Assignment: For this exercise, please reproduce the records below word for word, from the first line through the line with "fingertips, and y".

[Records from a data collection]
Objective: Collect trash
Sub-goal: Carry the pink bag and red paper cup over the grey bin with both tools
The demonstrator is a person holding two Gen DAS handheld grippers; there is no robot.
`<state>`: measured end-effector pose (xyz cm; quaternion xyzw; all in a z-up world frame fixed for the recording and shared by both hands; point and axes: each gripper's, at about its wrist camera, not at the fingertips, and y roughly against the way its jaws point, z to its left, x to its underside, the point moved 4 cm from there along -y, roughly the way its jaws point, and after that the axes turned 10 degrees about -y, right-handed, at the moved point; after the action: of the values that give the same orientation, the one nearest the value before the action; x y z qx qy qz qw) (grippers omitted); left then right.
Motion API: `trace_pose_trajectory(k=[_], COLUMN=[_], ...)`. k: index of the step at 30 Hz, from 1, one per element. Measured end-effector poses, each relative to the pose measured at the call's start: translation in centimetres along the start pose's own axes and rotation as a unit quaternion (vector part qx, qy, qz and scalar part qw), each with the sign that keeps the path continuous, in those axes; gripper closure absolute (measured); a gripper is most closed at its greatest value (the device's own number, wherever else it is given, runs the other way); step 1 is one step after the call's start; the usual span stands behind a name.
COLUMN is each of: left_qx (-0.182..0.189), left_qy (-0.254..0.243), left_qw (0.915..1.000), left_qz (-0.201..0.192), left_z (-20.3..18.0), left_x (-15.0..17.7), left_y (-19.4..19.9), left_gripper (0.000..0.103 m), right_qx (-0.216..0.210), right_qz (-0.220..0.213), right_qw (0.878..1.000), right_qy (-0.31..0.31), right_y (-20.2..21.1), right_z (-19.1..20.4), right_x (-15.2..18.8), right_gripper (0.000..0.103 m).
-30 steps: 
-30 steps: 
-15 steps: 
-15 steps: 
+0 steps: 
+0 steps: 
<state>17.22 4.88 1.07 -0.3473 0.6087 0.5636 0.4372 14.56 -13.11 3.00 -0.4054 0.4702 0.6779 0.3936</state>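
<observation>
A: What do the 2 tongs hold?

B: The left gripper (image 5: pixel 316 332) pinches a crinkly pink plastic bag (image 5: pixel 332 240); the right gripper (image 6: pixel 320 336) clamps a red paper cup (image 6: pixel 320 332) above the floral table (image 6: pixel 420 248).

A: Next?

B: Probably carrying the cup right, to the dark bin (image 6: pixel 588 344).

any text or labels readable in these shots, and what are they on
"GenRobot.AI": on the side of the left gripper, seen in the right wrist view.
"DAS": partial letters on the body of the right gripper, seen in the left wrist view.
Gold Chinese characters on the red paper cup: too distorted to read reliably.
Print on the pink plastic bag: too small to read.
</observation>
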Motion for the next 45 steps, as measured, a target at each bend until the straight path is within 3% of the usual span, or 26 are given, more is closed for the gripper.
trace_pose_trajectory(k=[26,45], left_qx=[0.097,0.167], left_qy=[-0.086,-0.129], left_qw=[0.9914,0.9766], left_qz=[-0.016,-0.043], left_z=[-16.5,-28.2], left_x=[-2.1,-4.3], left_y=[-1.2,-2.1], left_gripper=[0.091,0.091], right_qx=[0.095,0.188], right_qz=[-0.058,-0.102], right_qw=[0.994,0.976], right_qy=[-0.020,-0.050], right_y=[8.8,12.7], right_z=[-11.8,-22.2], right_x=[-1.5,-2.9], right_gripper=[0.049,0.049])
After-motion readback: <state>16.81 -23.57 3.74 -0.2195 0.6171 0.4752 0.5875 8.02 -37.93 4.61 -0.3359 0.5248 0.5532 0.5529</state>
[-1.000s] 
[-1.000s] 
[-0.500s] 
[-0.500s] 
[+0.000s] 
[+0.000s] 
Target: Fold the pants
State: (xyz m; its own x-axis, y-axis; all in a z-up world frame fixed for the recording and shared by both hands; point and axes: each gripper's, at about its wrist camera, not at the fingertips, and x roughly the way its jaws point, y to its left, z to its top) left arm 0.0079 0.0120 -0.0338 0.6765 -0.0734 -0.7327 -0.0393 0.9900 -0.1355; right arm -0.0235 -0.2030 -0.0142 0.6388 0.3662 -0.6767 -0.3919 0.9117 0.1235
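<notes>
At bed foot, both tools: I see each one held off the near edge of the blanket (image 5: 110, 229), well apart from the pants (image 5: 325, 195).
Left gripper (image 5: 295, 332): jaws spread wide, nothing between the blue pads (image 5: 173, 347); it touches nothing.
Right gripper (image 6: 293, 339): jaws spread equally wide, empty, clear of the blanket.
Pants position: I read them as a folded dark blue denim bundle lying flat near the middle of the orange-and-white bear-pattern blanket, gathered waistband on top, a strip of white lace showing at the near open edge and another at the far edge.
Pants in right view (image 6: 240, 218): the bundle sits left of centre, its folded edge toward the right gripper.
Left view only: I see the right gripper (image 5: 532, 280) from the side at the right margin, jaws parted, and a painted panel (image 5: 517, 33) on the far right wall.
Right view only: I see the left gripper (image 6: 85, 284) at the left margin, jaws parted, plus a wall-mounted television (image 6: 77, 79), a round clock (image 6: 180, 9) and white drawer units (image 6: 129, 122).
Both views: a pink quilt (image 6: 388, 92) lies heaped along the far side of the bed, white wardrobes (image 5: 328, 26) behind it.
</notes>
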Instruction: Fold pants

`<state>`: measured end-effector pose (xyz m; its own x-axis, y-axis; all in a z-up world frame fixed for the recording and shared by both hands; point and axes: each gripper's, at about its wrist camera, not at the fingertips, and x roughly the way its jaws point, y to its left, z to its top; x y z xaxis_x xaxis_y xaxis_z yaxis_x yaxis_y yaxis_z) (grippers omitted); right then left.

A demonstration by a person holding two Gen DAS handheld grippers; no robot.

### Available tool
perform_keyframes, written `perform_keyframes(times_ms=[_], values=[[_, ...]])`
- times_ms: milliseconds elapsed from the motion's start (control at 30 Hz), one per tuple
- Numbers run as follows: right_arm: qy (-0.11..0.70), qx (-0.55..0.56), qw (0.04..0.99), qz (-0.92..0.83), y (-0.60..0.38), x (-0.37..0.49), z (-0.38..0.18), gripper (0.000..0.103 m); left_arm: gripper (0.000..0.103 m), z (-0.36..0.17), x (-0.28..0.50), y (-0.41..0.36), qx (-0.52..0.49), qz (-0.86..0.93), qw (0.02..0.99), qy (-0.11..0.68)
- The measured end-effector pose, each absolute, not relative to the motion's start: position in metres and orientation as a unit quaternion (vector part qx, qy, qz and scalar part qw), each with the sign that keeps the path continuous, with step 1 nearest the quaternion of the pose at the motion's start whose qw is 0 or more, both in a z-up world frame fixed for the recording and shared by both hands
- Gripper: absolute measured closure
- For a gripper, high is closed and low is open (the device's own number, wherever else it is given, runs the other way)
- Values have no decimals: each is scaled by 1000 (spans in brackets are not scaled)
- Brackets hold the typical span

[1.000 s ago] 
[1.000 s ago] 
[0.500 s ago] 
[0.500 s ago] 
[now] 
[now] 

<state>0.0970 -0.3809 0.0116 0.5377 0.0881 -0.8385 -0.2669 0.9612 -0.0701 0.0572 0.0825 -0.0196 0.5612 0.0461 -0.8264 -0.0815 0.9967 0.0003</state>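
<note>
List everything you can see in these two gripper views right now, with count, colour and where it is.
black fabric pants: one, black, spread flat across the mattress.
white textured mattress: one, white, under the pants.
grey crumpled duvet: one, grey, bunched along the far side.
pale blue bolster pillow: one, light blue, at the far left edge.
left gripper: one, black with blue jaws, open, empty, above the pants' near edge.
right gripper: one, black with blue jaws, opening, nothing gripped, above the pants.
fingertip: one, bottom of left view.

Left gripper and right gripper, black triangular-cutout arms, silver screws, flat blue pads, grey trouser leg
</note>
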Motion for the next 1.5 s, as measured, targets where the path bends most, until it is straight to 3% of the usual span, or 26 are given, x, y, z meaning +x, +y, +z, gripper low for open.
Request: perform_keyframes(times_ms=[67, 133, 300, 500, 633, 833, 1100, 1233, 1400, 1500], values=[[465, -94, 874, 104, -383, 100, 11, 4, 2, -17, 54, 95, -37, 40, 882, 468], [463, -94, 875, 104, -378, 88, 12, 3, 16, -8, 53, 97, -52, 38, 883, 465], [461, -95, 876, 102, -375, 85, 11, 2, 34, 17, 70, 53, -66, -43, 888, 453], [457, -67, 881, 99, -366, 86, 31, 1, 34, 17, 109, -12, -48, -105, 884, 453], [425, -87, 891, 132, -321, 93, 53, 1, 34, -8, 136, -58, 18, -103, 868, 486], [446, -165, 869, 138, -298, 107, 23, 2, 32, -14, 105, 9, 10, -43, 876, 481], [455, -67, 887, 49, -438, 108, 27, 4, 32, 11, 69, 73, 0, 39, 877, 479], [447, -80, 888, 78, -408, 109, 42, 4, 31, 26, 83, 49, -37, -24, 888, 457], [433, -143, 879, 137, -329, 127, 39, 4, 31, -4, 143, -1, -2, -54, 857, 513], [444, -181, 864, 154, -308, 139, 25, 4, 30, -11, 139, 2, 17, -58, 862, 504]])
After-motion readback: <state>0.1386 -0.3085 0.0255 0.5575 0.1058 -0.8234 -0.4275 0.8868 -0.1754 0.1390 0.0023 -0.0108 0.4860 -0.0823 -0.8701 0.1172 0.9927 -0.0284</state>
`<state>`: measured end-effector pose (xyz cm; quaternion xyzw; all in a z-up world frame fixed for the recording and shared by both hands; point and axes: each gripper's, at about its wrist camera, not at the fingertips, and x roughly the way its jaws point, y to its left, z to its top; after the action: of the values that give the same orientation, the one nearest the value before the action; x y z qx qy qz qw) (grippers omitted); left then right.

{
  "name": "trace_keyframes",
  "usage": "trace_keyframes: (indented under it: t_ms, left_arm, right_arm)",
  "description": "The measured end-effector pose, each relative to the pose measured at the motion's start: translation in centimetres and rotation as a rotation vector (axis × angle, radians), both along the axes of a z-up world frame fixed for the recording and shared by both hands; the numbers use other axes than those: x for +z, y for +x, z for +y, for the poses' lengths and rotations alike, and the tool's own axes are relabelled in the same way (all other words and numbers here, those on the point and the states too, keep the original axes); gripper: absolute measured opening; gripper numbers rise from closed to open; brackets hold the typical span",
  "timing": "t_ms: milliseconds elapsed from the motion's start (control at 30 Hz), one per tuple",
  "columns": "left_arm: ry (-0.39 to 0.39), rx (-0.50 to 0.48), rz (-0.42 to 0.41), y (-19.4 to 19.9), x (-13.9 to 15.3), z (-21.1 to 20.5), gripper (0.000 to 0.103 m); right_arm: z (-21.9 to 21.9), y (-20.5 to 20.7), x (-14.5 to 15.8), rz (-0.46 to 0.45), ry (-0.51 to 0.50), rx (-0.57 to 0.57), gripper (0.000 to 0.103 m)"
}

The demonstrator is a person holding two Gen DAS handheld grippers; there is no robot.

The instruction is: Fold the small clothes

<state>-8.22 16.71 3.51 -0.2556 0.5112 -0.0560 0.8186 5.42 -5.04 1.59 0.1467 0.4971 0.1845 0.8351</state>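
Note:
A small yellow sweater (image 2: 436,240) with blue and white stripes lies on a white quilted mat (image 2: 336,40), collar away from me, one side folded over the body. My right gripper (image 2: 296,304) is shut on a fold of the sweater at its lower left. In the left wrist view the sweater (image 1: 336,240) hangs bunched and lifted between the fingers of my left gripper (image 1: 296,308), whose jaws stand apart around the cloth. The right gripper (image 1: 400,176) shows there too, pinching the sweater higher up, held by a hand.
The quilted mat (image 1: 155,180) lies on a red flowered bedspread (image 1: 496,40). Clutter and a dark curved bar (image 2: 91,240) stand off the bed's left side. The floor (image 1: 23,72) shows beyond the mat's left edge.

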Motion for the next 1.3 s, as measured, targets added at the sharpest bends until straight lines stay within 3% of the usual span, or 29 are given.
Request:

Solution:
Objective: Collect trash
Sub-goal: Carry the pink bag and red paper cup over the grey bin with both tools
The demonstrator is a person holding two Gen DAS handheld grippers; there is no robot.
`<state>`: measured end-effector pose (xyz cm; quaternion xyzw; all in a z-up world frame fixed for the recording and shared by both hands; point and axes: each gripper's, at about its wrist camera, not at the fingertips, and y roughly against the way its jaws point, z to its left, x to its underside, the point moved 4 cm from there along -y, roughly the way its jaws point, and after that the axes turned 10 degrees about -y, right-handed, at the moved point; after the action: of the values that give the same orientation, the one nearest the value before the action; x y z qx qy qz qw) (grippers omitted); left then right.

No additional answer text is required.